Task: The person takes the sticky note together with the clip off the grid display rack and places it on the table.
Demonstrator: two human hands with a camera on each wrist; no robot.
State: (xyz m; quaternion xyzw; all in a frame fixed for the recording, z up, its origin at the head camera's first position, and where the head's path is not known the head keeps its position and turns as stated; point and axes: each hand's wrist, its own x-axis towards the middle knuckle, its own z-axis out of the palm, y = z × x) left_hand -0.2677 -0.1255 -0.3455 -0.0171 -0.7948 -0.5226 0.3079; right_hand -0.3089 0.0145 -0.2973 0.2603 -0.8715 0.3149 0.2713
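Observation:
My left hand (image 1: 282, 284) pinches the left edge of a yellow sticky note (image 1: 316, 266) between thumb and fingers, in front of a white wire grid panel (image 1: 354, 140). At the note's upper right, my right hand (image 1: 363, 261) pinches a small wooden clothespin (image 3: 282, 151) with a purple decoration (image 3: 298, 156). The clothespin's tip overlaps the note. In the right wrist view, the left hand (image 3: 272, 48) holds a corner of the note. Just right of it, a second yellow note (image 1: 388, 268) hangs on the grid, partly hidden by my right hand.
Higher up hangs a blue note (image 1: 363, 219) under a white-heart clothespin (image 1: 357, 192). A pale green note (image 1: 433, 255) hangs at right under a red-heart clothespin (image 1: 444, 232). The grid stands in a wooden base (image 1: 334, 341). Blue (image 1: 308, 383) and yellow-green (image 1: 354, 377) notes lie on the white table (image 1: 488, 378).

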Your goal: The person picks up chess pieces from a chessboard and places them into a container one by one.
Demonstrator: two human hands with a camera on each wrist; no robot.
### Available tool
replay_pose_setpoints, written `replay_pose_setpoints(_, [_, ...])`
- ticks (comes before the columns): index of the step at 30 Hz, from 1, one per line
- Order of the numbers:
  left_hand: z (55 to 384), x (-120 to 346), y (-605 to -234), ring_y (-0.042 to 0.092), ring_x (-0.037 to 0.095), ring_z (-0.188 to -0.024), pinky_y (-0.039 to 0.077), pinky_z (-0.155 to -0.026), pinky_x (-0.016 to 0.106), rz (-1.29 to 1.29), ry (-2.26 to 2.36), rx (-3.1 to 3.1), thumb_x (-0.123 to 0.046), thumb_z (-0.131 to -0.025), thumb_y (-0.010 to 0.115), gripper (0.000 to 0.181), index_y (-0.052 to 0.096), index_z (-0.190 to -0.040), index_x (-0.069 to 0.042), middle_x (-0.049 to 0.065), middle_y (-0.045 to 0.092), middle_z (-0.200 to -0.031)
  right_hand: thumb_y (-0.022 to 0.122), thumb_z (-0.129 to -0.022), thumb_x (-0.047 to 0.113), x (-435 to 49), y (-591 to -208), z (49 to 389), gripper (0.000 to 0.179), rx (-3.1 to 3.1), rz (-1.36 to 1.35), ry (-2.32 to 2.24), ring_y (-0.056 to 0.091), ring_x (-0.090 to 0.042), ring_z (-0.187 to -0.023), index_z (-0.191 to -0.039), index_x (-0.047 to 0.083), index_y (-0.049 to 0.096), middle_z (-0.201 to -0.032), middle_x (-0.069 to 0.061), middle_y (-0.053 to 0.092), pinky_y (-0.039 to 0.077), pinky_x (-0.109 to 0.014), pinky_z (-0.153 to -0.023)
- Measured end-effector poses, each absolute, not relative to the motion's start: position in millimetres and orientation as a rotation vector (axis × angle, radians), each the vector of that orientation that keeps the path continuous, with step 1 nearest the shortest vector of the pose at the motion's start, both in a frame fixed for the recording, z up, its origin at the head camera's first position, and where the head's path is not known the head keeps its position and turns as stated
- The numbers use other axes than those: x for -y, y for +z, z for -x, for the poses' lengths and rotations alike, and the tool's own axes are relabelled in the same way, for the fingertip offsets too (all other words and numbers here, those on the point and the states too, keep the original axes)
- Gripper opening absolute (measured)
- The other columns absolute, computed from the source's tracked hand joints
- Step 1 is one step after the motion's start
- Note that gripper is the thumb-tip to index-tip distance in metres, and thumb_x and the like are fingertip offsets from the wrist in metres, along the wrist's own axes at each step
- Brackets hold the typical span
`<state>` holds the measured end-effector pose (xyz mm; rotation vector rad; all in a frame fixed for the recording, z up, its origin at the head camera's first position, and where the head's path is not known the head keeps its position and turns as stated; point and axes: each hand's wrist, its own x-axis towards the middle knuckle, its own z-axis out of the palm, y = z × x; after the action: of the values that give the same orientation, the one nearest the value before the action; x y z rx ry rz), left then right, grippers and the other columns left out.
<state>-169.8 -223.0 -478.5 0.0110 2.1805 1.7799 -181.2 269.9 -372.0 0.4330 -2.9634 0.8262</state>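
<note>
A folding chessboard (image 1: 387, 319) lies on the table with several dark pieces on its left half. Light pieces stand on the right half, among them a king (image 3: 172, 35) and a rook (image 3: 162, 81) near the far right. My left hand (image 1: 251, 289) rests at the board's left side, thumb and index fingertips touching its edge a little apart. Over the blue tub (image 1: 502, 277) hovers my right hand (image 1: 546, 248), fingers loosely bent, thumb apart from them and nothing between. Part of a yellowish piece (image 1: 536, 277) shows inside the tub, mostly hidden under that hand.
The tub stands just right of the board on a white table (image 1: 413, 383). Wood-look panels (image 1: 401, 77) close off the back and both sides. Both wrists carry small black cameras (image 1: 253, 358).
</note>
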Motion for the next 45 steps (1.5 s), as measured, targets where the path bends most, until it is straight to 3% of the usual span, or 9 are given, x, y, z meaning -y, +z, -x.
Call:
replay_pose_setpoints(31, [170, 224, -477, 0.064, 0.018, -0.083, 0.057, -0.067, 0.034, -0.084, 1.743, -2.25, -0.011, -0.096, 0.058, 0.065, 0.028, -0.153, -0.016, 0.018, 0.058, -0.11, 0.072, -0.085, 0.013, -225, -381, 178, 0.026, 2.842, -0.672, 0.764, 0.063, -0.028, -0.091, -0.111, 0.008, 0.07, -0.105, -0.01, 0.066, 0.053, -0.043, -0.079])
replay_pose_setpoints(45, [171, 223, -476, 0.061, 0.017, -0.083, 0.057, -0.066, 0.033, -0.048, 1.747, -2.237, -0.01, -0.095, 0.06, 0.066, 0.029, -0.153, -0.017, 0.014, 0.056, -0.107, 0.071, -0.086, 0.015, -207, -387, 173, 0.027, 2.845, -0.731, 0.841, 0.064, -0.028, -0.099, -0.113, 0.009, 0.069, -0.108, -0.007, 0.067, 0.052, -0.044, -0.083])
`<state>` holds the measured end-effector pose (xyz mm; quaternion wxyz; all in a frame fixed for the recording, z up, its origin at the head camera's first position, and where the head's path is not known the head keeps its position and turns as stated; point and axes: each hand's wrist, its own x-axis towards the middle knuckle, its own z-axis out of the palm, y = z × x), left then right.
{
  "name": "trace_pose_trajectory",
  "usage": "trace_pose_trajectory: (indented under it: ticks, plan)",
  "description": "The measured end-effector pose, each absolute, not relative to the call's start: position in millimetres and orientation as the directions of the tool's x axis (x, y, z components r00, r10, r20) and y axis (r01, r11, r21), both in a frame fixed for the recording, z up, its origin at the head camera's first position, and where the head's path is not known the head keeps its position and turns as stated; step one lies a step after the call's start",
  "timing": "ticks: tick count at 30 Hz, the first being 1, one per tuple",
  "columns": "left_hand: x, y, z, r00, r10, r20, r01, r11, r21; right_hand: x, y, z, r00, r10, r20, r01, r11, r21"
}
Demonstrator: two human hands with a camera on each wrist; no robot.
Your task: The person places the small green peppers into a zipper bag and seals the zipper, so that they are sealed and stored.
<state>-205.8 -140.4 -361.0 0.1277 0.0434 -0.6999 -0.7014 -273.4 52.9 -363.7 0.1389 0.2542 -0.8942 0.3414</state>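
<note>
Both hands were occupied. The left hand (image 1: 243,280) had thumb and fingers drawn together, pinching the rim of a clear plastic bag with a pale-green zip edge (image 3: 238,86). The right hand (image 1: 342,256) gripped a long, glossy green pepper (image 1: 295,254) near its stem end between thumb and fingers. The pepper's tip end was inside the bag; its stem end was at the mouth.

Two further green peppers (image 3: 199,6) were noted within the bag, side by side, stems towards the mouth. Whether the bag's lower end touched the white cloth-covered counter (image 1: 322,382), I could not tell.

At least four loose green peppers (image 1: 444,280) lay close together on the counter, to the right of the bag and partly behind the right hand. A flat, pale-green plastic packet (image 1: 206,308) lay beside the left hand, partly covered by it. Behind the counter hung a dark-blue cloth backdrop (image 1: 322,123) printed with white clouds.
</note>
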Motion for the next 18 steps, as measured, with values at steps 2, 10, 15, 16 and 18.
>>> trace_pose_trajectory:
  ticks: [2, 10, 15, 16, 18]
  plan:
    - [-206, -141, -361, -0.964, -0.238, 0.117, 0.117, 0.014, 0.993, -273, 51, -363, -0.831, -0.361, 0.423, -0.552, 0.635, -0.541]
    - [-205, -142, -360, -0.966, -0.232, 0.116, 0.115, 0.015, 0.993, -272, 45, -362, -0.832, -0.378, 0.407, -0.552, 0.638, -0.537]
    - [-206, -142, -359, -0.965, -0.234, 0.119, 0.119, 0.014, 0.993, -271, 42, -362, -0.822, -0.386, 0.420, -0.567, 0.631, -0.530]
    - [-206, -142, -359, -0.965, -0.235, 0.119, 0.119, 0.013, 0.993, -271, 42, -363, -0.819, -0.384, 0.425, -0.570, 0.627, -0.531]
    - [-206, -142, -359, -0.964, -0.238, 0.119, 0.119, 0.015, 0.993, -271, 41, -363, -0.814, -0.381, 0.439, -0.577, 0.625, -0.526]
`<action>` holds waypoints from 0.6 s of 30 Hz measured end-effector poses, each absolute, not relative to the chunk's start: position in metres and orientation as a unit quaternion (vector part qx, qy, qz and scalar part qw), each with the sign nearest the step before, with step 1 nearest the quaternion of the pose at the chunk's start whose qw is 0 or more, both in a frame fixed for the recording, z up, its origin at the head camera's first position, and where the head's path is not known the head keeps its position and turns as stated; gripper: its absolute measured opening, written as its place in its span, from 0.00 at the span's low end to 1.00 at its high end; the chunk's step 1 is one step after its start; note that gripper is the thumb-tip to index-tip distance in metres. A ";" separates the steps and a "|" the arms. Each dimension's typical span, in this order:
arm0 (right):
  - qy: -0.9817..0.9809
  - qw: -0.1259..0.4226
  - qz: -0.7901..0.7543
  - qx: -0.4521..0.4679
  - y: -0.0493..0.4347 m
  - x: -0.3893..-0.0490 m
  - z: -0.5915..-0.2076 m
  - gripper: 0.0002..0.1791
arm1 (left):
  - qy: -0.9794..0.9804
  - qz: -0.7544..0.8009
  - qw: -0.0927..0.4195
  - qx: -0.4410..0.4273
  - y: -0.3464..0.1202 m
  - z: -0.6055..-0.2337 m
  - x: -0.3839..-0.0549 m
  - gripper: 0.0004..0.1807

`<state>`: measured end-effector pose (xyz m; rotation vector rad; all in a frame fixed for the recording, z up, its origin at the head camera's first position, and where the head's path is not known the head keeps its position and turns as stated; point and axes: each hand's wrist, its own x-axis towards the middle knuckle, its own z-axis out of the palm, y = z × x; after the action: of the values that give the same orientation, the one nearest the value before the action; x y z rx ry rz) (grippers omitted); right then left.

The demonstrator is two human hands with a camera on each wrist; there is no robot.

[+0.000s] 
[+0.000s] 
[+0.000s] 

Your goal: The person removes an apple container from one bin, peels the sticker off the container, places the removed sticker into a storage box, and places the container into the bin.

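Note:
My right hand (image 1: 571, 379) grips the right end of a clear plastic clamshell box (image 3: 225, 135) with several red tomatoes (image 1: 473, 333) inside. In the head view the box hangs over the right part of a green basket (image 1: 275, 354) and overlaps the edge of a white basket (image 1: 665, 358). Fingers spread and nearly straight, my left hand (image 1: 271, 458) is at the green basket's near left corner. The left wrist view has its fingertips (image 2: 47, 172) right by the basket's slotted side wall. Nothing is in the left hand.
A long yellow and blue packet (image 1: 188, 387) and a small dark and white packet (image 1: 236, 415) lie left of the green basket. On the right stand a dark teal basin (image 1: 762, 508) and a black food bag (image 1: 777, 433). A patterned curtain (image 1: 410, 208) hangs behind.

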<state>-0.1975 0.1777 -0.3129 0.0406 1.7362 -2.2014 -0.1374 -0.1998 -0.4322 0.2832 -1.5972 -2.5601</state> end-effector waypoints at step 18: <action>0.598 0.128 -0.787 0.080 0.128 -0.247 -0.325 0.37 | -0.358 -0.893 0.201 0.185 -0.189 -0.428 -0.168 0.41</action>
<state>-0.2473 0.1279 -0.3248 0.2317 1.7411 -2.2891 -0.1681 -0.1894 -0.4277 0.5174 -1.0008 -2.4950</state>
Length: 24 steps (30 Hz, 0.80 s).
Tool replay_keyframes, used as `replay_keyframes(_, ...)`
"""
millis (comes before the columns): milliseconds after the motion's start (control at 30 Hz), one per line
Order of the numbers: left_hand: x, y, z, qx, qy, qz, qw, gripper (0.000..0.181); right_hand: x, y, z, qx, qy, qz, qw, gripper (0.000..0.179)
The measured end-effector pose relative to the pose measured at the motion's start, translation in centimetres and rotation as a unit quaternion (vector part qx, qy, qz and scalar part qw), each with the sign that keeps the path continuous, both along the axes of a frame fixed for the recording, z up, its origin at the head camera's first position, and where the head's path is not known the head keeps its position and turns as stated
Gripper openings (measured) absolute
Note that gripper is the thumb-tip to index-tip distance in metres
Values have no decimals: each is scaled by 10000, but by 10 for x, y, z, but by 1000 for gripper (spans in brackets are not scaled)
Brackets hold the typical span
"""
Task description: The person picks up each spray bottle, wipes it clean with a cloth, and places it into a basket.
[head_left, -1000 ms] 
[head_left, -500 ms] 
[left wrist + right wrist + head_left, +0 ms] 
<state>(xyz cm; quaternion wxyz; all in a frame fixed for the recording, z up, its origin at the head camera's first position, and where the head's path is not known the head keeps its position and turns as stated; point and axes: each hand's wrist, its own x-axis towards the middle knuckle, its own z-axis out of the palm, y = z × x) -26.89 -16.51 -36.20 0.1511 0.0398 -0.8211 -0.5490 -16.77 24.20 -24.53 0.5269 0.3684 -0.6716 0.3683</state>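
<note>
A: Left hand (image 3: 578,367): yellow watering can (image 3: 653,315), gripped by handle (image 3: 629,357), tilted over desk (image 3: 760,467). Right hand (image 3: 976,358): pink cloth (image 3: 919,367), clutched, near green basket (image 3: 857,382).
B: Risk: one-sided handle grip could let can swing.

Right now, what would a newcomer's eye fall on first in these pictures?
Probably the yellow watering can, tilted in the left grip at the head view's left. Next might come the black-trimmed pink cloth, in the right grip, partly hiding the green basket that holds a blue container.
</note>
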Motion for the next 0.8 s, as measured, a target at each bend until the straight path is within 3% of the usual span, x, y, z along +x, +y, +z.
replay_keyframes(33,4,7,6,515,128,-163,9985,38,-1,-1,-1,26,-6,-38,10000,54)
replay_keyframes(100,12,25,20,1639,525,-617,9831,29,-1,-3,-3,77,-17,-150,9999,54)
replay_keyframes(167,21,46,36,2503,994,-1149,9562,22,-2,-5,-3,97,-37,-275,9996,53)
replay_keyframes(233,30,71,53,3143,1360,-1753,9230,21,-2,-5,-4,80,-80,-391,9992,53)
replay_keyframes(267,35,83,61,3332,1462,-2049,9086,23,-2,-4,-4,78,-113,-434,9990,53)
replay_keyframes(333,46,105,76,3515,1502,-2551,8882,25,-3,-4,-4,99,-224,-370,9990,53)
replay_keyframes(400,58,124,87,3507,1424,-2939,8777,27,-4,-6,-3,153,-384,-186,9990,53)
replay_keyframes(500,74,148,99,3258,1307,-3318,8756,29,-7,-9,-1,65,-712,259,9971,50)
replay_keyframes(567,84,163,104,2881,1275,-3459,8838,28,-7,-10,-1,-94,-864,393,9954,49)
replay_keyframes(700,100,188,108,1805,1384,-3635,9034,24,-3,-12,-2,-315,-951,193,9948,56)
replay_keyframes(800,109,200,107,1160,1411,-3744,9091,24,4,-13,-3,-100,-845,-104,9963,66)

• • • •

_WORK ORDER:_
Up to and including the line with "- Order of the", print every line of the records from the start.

_EXERCISE SOLUTION:_
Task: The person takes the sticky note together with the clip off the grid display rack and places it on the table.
Demonstrator: two human hands with a camera on each wrist; no robot.
State: (xyz m; quaternion xyzw; all in a frame fixed for the recording, z up, its origin at the head camera's first position, and where the head's path is not known the head keeps its position and turns as stated; point and axes: each hand's wrist, its own x-axis towards the middle knuckle, its own z-axis out of the palm, y = z × x) left_hand -0.2677 -0.1255 -0.3455 -0.0171 -0.7948 -0.5226 0.3079; right_hand -0.3089 0.0145 -0.2973 0.2603 -0.8715 0.3149 0.2713
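Observation:
My left hand (image 1: 282, 284) pinches the left edge of a yellow sticky note (image 1: 316, 266) between thumb and fingers, in front of a white wire grid panel (image 1: 354, 140). At the note's upper right, my right hand (image 1: 363, 261) pinches a small wooden clothespin (image 3: 282, 151) with a purple decoration (image 3: 298, 156). The clothespin's tip overlaps the note. In the right wrist view, the left hand (image 3: 272, 48) holds a corner of the note. Just right of it, a second yellow note (image 1: 388, 268) hangs on the grid, partly hidden by my right hand.
Higher up hangs a blue note (image 1: 363, 219) under a white-heart clothespin (image 1: 357, 192). A pale green note (image 1: 433, 255) hangs at right under a red-heart clothespin (image 1: 444, 232). The grid stands in a wooden base (image 1: 334, 341). Blue (image 1: 308, 383) and yellow-green (image 1: 354, 377) notes lie on the white table (image 1: 488, 378).
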
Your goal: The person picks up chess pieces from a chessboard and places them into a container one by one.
Demonstrator: two human hands with a camera on each wrist; no robot.
### Available tool
replay_pose_setpoints, written `replay_pose_setpoints(_, [_, ...])`
- ticks (comes before the columns): index of the step at 30 Hz, from 1, one per line
- Order of the numbers:

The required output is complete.